Did the NYT spike an ACORN story to benefit Obama?
posted at 11:36 am on March 31, 2009 by Ed Morrissey
ACORN says no. The Gray Lady won’t talk about it. But The Bulletin says, Res ipsa loquitur — the thing speaks for itself. They accuse the New York Times of deliberately spiking information that tied ACORN corruption to the campaign of Barack Obama, and doing so for political purposes — and point to Congressional testimony for proof:
A lawyer involved with legal action against Association of Community Organizations for Reform Now (ACORN) told a House Judiciary subcommittee on March 19 The New York Times had killed a story in October that would have shown a close link between ACORN, Project Vote and the Obama campaign because it would have been a “a game changer.”

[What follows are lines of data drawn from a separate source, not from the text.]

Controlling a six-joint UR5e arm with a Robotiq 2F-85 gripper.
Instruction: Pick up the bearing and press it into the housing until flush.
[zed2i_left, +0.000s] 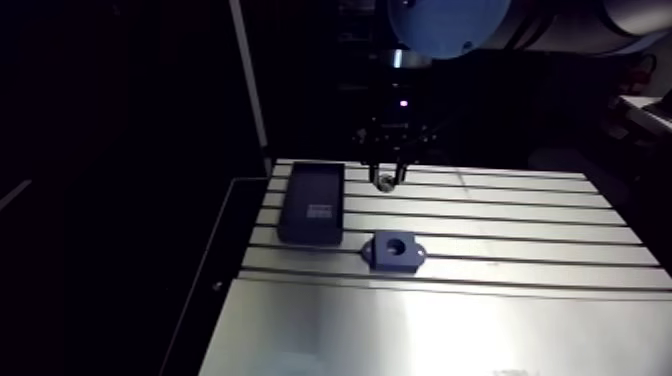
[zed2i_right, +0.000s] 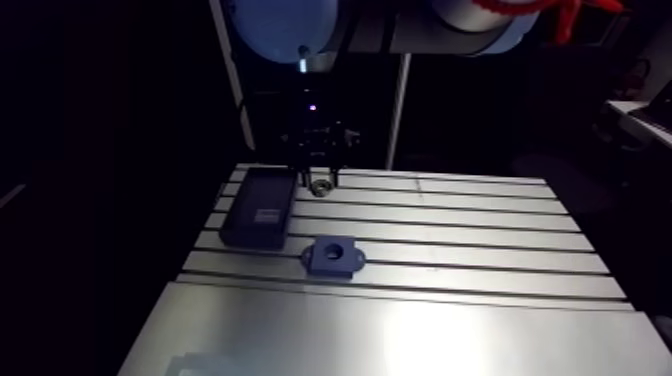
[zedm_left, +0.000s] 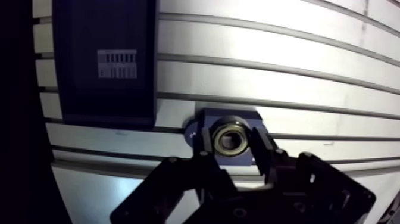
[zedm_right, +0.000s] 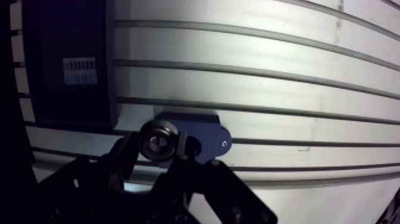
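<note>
The bearing (zedm_left: 230, 137), a small metal ring with a dark bore, is pinched between the two fingers of my gripper (zedm_left: 230, 140), which is shut on it. In the arm view the gripper (zed2i_left: 386, 181) hangs above the far part of the table with the shiny bearing (zed2i_left: 385, 183) at its tips. The housing (zed2i_left: 392, 251), a dark blue block with a round bore and two side ears, lies on the table nearer the front than the gripper. In the wrist view the housing (zedm_right: 205, 136) shows under and behind the held bearing.
A dark rectangular tray (zed2i_left: 313, 203) with a pale label lies left of the housing, close to the table's left edge (zed2i_left: 240, 262). The slotted aluminium table (zed2i_left: 520, 230) stretches bare to the right and front.
</note>
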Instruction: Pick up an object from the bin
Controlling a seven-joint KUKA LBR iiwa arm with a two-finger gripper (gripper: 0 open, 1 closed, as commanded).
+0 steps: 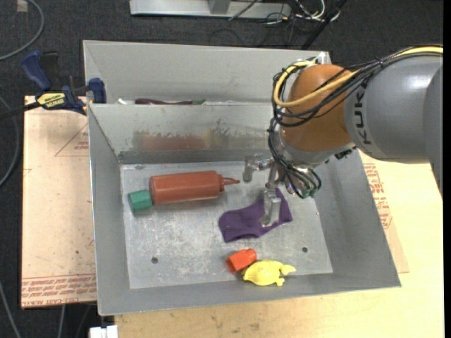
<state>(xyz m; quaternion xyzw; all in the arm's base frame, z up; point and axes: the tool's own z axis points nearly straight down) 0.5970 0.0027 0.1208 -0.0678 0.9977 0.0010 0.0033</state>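
Note:
My gripper (270, 213) hangs low in the right half of the bin, its fingertip down on the right part of a purple soft cloth-like thing (243, 223) that lies crumpled on the floor. To the left lies a red-brown squeeze bottle (184, 188) on its side, green cap pointing left and nozzle pointing right toward the gripper. In front of the purple thing sit a small orange block (241, 260) and a yellow toy (266, 274), touching each other.
The arm with its orange wrist cover and cables comes in from the right above the bin's right wall. The bin's sloped walls close in on all sides; bare floor lies at the front left.

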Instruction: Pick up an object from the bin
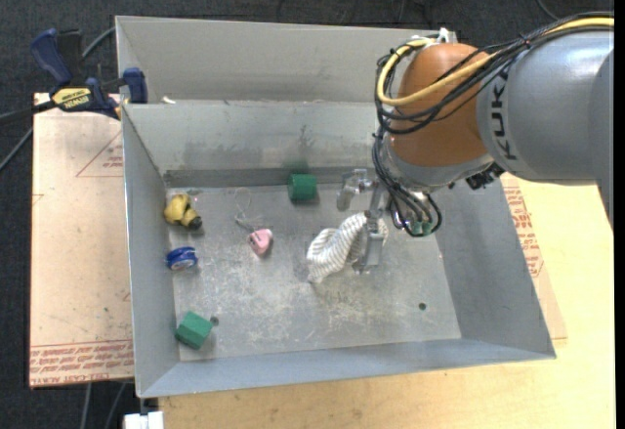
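Note:
My gripper (pixel 362 216) is low over the bin floor, right of the middle, with its two fingers spread wide apart. A white crumpled, net-like thing (pixel 328 252) lies slanted on the floor, and its upper right end reaches into the gap between the fingers. The near finger (pixel 372 243) stands against the white thing's right side, and the far finger (pixel 352 190) is apart from it. A small green cube (pixel 303 188) sits just left of the far finger, near the back wall.
A small pink thing (pixel 260 240) lies left of the white one. Along the left side lie a yellow thing (pixel 179 211), a small blue thing (pixel 181 259) and a green block (pixel 193 329). The arm's orange cover hangs over the bin's back right.

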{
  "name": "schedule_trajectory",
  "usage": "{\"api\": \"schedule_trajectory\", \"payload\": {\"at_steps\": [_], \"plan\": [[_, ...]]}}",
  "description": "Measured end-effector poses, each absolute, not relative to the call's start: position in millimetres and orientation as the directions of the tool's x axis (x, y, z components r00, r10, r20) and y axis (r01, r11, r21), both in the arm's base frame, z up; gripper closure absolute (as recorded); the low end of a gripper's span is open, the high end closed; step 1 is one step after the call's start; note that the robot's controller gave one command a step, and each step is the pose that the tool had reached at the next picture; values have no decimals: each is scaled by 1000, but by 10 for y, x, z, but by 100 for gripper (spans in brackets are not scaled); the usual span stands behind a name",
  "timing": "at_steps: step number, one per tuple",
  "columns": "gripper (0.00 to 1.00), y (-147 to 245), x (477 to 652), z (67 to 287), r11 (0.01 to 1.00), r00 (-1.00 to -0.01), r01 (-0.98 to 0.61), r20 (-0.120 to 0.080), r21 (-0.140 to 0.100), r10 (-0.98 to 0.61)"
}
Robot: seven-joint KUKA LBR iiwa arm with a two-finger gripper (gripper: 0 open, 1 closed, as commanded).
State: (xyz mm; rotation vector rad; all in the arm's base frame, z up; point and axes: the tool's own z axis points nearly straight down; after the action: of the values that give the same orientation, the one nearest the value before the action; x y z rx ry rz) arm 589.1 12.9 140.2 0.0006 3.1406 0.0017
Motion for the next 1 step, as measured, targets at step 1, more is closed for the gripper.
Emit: {"api": "schedule_trajectory", "payload": {"at_steps": [1], "plan": [[0,36,5809,711,1000,-1000,-16,3,2,-16]]}}
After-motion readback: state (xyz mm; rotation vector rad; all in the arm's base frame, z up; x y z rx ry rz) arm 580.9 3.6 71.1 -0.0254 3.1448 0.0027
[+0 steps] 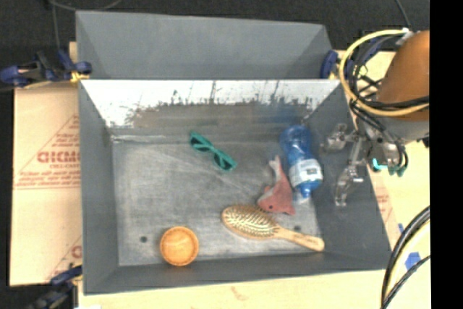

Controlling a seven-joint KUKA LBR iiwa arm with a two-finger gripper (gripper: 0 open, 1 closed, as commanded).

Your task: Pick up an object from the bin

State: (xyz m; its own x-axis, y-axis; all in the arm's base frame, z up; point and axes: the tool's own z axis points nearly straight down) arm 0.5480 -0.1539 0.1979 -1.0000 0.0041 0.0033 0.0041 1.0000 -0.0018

Heather Heidelbaugh, who represented the Pennsylvania Republican State Committee in the lawsuit against the group, recounted for the ommittee what she had been told by a former ACORN worker who had worked in the group’s Washington, D.C. office. The former worker, Anita Moncrief, told Ms. Heidelbaugh last October, during the state committee’s litigation against ACORN, she had been a “confidential informant for several months to The New York Times reporter, Stephanie Strom.”
Ms. Moncrief had been providing Ms. Strom with information about ACORN’s election activities. Ms. Strom had written several stories based on information Ms. Moncrief had given her.
During her testimony, Ms. Heidelbaugh said Ms. Moncrief had told her The New York Times articles stopped when she revealed that the Obama presidential campaign had sent its maxed-out donor list to ACORN’s Washington, D.C. office. … “Upon learning this information and receiving the list of donors from the Obama campaign, Ms. Strom reported to Ms. Moncrief that her editors at The New York Times wanted her to kill the story because, and I quote, “it was a game changer.”’
The connections between ACORN and the Obama campaign would have violated federal election law. McCain-Feingold specifically prohibits coordination between campaigns and outside groups during an election. In Obama’s case, the coordination would have been a little strange, anyway, as Obama was raising tons of cash and organizing well on his own. ACORN certainly helped, but explicitly tying his campaign to an organization under investigation for fraud in several states could have done more damage than it was worth.
Those violations would have only cost the Obama campaign some cash, which it has still not stopped raising even more than two months after the inauguration. The real story here is the New York Times’ alleged editorial bias in support of Obama. By editorial bias, I do not mean the editorials that appear on the opinion pages, but the deliberate decision to report only news that would be favorable to Obama, and to bury news that would hurt their chosen presidential candidate. It’s the kind of bias that critics frequently accuse news organizations of having, but rarely have proof as cut-and-dried as this appears to be.
Is that what happened here? The Times may claim that they didn’t have enough corroboration to run the story. That didn’t stop them from running a despicable hit piece on John McCain alleging a sexual affair between the Senator and a lobbyist, one which they eventually had to retract after getting sued by Vicki Iseman. They sent reporters to Wasilla to dig up dirt on Sarah Palin, but somehow neglected to cover her exoneration on ethics charges, as The Bulletin notes.
Unlike with the Iseman non-story, in which the Times used two disgruntled and unnamed former aides, The Bulletin has a public witness testifying under oath about the Paper of Record’s political machinations. The Times has given a non-response response. I’d call this a clear loss for the Times, and further proof of its descent into political hackery — this time covering up corruption in high political circles for its own policy preferences.